As we left, I heard the Korean guy speaking to the crazy owner. The poor guy spoke pretty good English but no French. [Oh, good luck yourself, my friend,] I thought as we headed out of there.
Once at the tourist office, we had a (nice, normal) lady making phone calls trying to find us affordable double rooms, when the Korean guy walks in.
“I found a double at a different hotel,” he said, and introduced himself as Jun. We told him we’d take the double and he could have our single, then went back to the hotel to make the change.
“Bonjour,” I said to the man. “D’accord…je voudrais echanger ma reservation - ” And the dude goes ballistic. He rockets out of his chair and starts stamping down the hallway, muttering the whole way.
“Ca marche pas, ca marche pas…” he says. It doesn’t work, it doesn’t work. He starts throwing my stuff out in the hallway and saying I am very nice but it’s no good and to go to a different hotel then and take my friend with me.
“Mais attendez, monsieur! Mon ami - ” I begin, telling him to wait and trying to tell him about Jun and how he’ll take this room.
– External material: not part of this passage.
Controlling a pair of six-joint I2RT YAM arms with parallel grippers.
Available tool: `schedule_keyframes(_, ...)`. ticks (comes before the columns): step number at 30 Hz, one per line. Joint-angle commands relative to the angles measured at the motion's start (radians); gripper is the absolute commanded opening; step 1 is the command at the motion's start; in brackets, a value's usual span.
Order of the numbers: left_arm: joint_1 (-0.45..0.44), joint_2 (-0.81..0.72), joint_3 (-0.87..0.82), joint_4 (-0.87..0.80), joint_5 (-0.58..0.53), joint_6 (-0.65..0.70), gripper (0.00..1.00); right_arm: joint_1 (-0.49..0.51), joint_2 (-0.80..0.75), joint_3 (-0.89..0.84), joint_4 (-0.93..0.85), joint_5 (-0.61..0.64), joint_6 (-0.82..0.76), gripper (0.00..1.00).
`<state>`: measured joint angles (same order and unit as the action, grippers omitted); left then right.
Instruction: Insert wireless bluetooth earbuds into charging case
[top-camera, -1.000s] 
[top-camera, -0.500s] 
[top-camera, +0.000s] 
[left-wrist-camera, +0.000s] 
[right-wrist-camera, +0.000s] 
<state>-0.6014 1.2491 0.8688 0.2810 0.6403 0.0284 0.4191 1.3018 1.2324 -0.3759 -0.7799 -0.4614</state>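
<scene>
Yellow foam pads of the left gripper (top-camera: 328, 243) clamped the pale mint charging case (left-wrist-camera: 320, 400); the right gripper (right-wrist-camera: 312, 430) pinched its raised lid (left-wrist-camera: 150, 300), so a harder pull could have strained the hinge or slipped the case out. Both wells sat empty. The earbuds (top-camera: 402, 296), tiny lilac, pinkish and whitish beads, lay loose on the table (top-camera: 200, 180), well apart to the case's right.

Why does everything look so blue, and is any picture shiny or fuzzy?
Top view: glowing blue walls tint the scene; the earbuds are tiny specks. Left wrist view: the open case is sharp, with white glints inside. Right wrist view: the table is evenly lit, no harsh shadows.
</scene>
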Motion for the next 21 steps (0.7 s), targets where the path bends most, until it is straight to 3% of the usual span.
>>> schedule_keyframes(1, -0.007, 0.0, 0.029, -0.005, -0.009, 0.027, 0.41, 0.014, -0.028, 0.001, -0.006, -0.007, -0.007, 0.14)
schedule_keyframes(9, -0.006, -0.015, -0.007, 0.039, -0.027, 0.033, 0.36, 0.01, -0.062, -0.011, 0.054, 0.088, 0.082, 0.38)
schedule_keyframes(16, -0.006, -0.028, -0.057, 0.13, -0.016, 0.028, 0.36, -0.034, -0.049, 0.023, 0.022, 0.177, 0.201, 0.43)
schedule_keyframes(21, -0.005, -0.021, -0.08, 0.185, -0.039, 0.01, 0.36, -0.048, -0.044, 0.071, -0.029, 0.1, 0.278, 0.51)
But he just keeps muttering and repeating the same things and handing me my things.
Jun goes to try to talk to the guy and then comes back and tells me, “He won’t give me the room because he says while we were gone someone else took the room.” This, of course, is ridiculous because as far as the guy knew, while we were gone, I had every intention of keeping the room.
“Let’s just get out of here,” I said.
“Come with us,” Aaron told Jun. “We’ll figure something out together, but yeah let’s get the hell out of here.”
“Hi,” he said to the friendly, English-speaking receptionist at the new hotel. “We have a friend who’s desperate for a room. Could he stay with us if we pay the extra money for his portion?”
“Sure,” the guy said. “I’ll just charge you for the extra tax. That’ll be 23 cents.”
Your first time abroad just has that special way of teaching you about life in ways that nothing else ever could.